Tuesday, April 8, 2008

(Yet).

I’ve been packing. Or, rather, unpacking. A great many of the boxes that have been sitting, untouched, in our basement and attic for the past six years were moved here from California, where they also sat, untouched. The boxes contain the kinds of items that serve no real use, but which are difficult to discard; high school yearbooks, letter jackets, outdated guidebooks for San Francisco, Rome, New York. Files of old letters, stories I wrote in college, and psychology textbooks. Junk collected at each of our different jobs. The boxes are mostly labeled “Lisa and Matt -- misc.” It is likely, had things been different, that these boxes would have remained sealed indefinitely. They might have moved with us from place to place, but their contents, their conjoined miscellany, would have remained untouched until someone, perhaps Calder, wanted to see what was inside. Things are not different, though. Things are what they are, and since I am the one packing to move out of this house, it falls to me to finally break the seal on these boxes. It’s my job to sort through, and separate forever, the stuff we’ll never use.

In one of the boxes, in a manila folder full of random correspondence, I found a letter written to me by one of, if not THE, great loves of my life (I know that’s probably supposed to be the person that I married, but in the very clear path of retrospect, it was the one that got away, rather than the one who ran away, who will forever be in my heart). This letter is one of many written to me by this person; it’s not particularly emotive in its tone, nor is it declarative of love or devotion. In fact, it’s rather neutral. What made me stop and struggle to catch my breath was the prophecy it contained. It was written nine years ago, but it completely and utterly describes my life as it is today. Lessons learned. Things lost. The perspicacity of this person has unsettled me time and time again over the years, but this time it finally sunk in. He was right.
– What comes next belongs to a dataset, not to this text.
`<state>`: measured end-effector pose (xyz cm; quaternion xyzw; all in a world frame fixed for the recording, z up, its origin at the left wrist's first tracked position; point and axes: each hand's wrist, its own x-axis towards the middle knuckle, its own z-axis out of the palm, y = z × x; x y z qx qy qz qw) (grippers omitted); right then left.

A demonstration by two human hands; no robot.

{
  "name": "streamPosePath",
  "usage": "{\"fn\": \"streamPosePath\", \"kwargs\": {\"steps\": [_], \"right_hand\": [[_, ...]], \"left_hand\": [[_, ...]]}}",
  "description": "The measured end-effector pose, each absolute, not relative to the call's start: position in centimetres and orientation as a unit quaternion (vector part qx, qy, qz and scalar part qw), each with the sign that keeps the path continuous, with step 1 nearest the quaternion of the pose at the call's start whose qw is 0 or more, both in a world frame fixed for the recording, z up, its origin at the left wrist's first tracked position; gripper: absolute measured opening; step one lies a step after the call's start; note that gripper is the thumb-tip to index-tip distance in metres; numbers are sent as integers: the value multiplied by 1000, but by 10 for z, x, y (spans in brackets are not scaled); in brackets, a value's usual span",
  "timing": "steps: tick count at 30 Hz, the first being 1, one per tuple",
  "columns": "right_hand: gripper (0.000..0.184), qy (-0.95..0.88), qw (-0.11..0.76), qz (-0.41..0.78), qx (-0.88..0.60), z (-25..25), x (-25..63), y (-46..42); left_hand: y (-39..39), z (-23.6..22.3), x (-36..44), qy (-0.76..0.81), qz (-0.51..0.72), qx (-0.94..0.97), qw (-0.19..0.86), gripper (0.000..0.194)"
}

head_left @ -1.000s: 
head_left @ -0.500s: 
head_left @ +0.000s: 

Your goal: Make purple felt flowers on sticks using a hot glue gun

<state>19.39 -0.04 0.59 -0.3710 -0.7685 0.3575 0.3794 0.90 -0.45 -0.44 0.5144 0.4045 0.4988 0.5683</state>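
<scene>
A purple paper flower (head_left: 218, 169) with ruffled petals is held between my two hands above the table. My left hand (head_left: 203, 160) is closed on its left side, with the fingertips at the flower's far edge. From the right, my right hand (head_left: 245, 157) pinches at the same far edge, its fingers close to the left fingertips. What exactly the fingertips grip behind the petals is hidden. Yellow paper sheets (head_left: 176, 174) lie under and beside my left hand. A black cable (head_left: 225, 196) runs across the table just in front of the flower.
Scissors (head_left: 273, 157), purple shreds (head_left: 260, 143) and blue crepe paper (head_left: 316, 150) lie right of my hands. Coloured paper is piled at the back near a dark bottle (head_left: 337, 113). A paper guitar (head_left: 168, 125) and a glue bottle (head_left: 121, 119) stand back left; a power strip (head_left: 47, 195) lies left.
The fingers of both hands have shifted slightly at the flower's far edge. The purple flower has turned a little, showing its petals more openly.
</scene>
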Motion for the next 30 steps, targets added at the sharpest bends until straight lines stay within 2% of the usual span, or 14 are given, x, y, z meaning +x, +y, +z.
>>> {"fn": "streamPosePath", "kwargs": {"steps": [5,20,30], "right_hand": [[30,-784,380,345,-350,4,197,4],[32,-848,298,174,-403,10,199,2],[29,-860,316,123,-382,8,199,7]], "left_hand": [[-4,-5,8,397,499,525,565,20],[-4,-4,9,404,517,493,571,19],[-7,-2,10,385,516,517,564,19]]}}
All along. Perhaps if I had listened, I wouldn’t be here, mired in grief and packing tape.

Richard Ford wrote that “the worst thing about regret is that it makes you duck the chance of suffering new regret, just as you get a glimmer that nothing’s worth doing unless it has the potential to fuck up your whole life.”

How can this kind of magic collect the dust of ordinary existence? How do we let people slip away?

I hope it will come to me.

6 comments:

Jeff Weeks said...

Have you thought, with the proper perspective and passage of time, of writing a book about your experience? For all of the things that may or may not have gone wrong for you through all of this, your ability to paint with the English language has not abandoned you.

m said...

mmm. i agree with minuteman.

and my question is, why isn't your ex helping unpack these boxes? he deserves to go through this forced trip down memory lane.

lu said...

Richard Ford usually hits it spot on.

flutter said...

Lisa, this was lush and gorgeous.

and I relate, more than I can express.

Liv said...

have i ever told you about soul mate dave? yeah.

Anonymous said...

I found a stack of those letters while I was cleaning out one time, one place. I read them all and tucked them into my heart. The next day I ran past my old boyfriend on a running trail at the park. Get this: I stopped and called his name. Suffice it to say, it wasn't the end. And even though we parted yet again, I still hear from him with kindness and admiration. He always has something for me. Something nice.